The point Saint James is making is that righteousness isn’t about appearances, about the outside — but what is going on inside. If that inner word of God is smothered by vice it will perish; but if allowed to breath and grow and bear fruit, it will eventually show on the outside. Good roots from good seed bear good fruits, if they are planted in good soil with depth to grow and freedom from weeds.

And our Gospel today addresses this distinction between inside and outside directly. It might appear at first glance that Jesus is being a bit hard on the Pharisees and the scribes. After all, their criticism, “Why do your disciples eat with defiled” — could come from the mouth of many a mother or grandmother or aunt talking to a son or granddaughter or nephew or niece. At least I was brought up that way — and so it was a tradition in my family home, as much as it appears to have been for the Pharisees, as Mark observes.
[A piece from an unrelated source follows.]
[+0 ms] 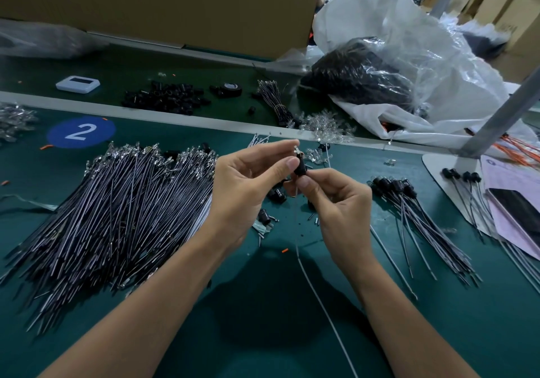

It is not that unusual to be expected to wash your hands thoroughly before you eat — particularly when you are eating without knife and fork, by dipping your hand in the bowl and breaking the loaf with your bare — and, one hopes, clean — hands.

But as Jesus notes, there is more going on here than hygiene and table manners. The thing that seems to pull Jesus’ last nerve is the tendency of the Pharisees and the scribes, at least the ones who confronted him, to miss the point of God’s law, and to substitute their own rules and regulations, and focus on those hand-made laws, rather than on the deeper matters of justice, truth, and love, embodied in God’s sublime law: the Law summarized so well in the commandment to love God and neighbor.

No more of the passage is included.